Cuba avanza hacia la normalidad migratoria

La reforma del Gobierno de Raúl Castro adquiere credibilidad al beneficiar tanto a disidentes como a deportistas antes considerados traidores

El pelotero José Ariel Contreras (segundo por la izquierda) rodeado de seguidores en La Habana / D. B. (REUTERS)

Aunque algunos dentro y fuera de Cuba aún dudan de la reforma migratoria, lo cierto es que ahí está y que dos semanas después de su entrada en vigor ya pueden apreciarse resultados en la isla. El jueves, el Departamento de Inmigración y Extranjería entregó el pasaporte a la bloguera disidente Yoani Sánchez tras haberle sido denegado el permiso de salida una veintena de veces en los últimos años. Sánchez planea viajar en los próximos días a Europa, América Latina y Estados Unidos, y después de la gira regresará a Cuba a continuar con su activismo opositor.

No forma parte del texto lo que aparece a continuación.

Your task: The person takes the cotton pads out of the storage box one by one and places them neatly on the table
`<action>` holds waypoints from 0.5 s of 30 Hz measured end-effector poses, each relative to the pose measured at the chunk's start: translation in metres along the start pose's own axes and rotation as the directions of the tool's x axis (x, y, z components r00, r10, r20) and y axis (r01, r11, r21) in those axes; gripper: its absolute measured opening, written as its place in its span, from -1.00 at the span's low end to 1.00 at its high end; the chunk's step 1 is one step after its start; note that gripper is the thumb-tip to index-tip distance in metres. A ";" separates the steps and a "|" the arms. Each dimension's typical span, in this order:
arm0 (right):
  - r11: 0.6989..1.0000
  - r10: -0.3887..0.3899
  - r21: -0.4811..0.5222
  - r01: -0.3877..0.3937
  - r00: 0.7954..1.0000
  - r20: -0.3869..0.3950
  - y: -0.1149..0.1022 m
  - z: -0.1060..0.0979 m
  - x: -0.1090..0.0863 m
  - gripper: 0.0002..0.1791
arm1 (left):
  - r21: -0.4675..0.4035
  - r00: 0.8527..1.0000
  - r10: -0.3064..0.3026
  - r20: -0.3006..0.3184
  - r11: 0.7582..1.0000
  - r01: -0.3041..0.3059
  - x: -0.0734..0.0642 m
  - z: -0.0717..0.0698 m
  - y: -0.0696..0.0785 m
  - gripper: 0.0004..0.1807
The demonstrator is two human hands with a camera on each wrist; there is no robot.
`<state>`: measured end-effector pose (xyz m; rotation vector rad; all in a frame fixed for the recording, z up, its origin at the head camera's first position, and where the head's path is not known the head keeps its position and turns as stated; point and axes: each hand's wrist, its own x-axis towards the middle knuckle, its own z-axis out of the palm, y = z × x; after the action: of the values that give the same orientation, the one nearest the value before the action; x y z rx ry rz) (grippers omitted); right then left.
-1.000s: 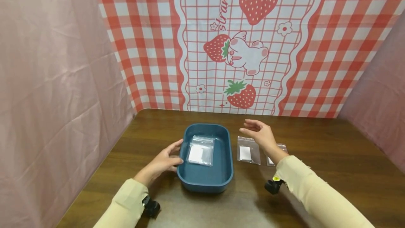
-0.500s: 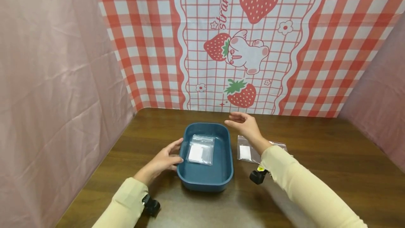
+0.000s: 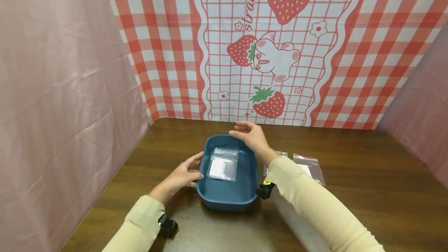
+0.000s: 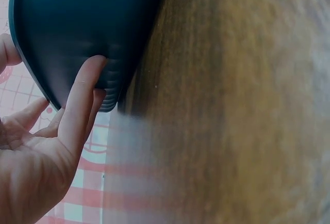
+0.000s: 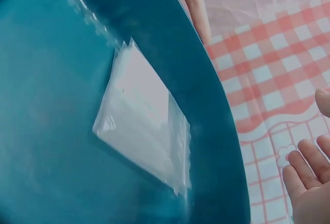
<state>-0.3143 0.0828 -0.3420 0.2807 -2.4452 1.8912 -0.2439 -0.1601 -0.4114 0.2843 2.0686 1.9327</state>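
The right sleeve hides most of one bag on the table and the lower-left part of another bag, right of centre in the head view. The right hand is cut off at the right edge of the right wrist view; its fingers are spread and loosely bent, holding nothing, over the tray's far right corner.

The blue tray sits on the table at centre frame. In it lie clear bags with white inserts, overlapping toward its left side; their edges show more than one, but the exact number cannot be told. The left hand holds the tray's left wall, fingertips at the rim and on the outside.

Two bags show on the table; two black devices sit at the wrists.
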 end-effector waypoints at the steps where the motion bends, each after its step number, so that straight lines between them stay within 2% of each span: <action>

Según analistas, el cambio es significativo, pues aunque en el pasado el Gobierno de La Habana autorizó a entrar y salir de la isla a otros disidentes —como al presidente de la ilegal Comisión Cubana de Derechos Humanos y Reconciliación Nacional, Elizardo Sánchez, o al líder democristiano Oswaldo Payá, fallecido el año pasado en un accidente de tráfico— por primera vez estos viajes se convierten en un derecho y en algo normal —ya se ha comunicado a opositores como Guillermo Fariñas o a Berta Soler, de las Damas de Blanco, que podrán tramitar sus pasaportes para entrar y salir libremente—. Puede parecerle poco a alguien, pero lo cierto es que se trata de un movimiento hacia adelante largamente esperado.

Además de eliminar la carta de invitación y el permiso de salida, con ciertas restricciones, la nueva ley migratoria amplía de 11 a 24 meses el plazo en que un cubano puede permanecer en el exterior sin perder sus derechos y flexibiliza la política para la entrada de los emigrados. Entre otras medidas, se permite el regreso de deportistas, médicos e incluso funcionarios que salieron del país ilegalmente o “desertaron” mientras realizaban una “misión oficial”, siempre y cuando hayan transcurrido más de ocho años. La semana pasada volvió a Cuba el jugador de béisbol José Ariel Contreras, durante una década considerado un traidor por las autoridades tras abandonar la selección nacional en México en 2002.

El pelotero, de 41 años, viajó a Cuba para a ver su madre, que está gravemente enferma, y fue recibido como un auténtico ídolo popular por la gente en su natal Pinar del Río y en La Habana. En Estados Unidos, Contreras ha jugado en cuatro equipos de las Grandes Ligas, incluidos los Yanquis de Nueva York, y se calcula que en estos diez años ha obtenido ingresos por más de 65 millones de dólares. Su llegada a la llamada “esquina caliente” en el Parque Central de la capital cubana, donde los fanáticos se reúnen a discutir de béisbol, fue todo un acontecimiento —hasta hace unos días inimaginable—. El jugador invitó a otros cubanos, famosos y no famosos, a aprovechar la reforma migratoria y regresar, dando credibilidad a una política de flexibilización que beneficia a muchos y conduce hacia la normalidad, lo que también obliga a Estados Unidos a reaccionar.